» Exercise instructions: The data below is to be repeated in full, exactly as shown.

Segment Start: Data shown

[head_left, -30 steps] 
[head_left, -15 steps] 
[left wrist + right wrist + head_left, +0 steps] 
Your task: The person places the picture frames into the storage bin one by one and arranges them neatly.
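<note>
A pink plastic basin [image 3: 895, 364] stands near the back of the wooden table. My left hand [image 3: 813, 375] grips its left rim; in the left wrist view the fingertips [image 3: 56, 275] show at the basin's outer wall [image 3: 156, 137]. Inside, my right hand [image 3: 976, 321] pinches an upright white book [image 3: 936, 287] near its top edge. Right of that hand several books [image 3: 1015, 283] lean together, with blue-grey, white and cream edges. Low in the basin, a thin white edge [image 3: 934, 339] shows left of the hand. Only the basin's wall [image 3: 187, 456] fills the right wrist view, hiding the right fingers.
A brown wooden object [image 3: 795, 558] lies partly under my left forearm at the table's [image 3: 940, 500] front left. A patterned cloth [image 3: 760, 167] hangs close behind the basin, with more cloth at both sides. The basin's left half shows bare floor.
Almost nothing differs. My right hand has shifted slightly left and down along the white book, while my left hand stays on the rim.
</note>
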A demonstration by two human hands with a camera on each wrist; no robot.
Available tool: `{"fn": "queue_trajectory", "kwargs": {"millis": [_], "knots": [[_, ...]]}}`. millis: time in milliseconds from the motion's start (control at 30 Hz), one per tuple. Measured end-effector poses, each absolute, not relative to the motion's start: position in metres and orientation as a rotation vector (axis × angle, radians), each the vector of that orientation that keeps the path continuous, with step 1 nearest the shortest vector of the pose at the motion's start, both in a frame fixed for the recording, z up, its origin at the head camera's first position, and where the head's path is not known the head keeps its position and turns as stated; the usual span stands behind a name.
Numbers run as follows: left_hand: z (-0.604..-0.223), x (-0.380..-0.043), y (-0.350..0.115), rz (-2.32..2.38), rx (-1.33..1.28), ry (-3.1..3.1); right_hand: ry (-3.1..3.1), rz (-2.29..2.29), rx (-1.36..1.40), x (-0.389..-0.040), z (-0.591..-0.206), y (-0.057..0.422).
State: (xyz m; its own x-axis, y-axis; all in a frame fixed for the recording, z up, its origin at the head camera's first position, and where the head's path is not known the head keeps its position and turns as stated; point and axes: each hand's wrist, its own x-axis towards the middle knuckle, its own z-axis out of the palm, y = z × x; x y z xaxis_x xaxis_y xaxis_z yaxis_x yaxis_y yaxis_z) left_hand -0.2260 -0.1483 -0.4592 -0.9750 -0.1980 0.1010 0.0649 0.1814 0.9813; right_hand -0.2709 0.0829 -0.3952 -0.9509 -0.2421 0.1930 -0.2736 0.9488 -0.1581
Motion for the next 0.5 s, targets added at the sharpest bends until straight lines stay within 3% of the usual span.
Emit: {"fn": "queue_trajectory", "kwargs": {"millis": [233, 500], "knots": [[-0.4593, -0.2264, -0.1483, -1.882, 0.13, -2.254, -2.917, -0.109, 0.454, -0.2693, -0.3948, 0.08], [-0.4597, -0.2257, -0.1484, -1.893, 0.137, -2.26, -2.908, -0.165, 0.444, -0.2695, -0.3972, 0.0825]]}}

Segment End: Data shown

» Finished exercise:
[head_left, -30 steps] 
[head_left, -15 steps] 
[left wrist + right wrist + head_left, +0 steps] 
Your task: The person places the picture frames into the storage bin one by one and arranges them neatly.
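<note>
A pink plastic basin [image 3: 895, 364] stands near the back of the wooden table. My left hand [image 3: 813, 375] grips its left rim; in the left wrist view the fingertips [image 3: 56, 275] show at the basin's outer wall [image 3: 156, 137]. Inside, my right hand [image 3: 976, 321] pinches an upright white book [image 3: 936, 287] near its top edge. Right of that hand several books [image 3: 1015, 283] lean together, with blue-grey, white and cream edges. Low in the basin, a thin white edge [image 3: 934, 339] shows left of the hand. Only the basin's wall [image 3: 187, 456] fills the right wrist view, hiding the right fingers.
A brown wooden object [image 3: 795, 558] lies partly under my left forearm at the table's [image 3: 940, 500] front left. A patterned cloth [image 3: 760, 167] hangs close behind the basin, with more cloth at both sides. The basin's left half shows bare floor.
Almost nothing differs. My right hand has shifted slightly left and down along the white book, while my left hand stays on the rim.
</note>
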A demonstration by two human hands with a camera on each wrist; no robot.
Available tool: `{"fn": "queue_trajectory", "kwargs": {"millis": [_], "knots": [[_, ...]]}}`. millis: time in milliseconds from the motion's start (control at 30 Hz), one per tuple. Measured end-effector poses, each absolute, not relative to the motion's start: position in metres and orientation as a rotation vector (axis × angle, radians), each the vector of that orientation that keeps the path continuous, with step 1 nearest the shortest vector of the pose at the motion's start, both in a frame fixed for the recording, z up, its origin at the head camera's first position, and where the head's path is not known the head keeps its position and turns as stated; the usual span stands behind a name.
Numbers run as follows: left_hand: z (-0.604..-0.223), x (-0.380..-0.043), y (-0.350..0.115), rz (-2.32..2.38), rx (-1.33..1.28), ry (-3.1..3.1); right_hand: ry (-3.1..3.1), rz (-2.29..2.29), rx (-1.36..1.40), x (-0.389..-0.040), z (-0.591..-0.206), y (-0.057..0.422).
State: (xyz m; its own x-axis, y-axis; all in a frame fixed for the recording, z up, its origin at the head camera's first position, and where the head's path is not known the head keeps its position and turns as stated; point and axes: each hand's wrist, its own x-axis towards the middle knuckle, its own z-axis out of the palm, y = z × x; x y z xaxis_x xaxis_y xaxis_z yaxis_x yaxis_y yaxis_z) left_hand -0.2260 -0.1483 -0.4592 -0.9750 -0.1980 0.1010 0.0649 0.1814 0.9813; right_hand -0.2709 0.0829 -0.3952 -0.9509 -0.2421 0.1930 -0.2736 0.9488 -0.1581
Motion for the next 0.5 s, targets added at the sharpest bends until straight lines stay within 3% of the usual span.
Emit: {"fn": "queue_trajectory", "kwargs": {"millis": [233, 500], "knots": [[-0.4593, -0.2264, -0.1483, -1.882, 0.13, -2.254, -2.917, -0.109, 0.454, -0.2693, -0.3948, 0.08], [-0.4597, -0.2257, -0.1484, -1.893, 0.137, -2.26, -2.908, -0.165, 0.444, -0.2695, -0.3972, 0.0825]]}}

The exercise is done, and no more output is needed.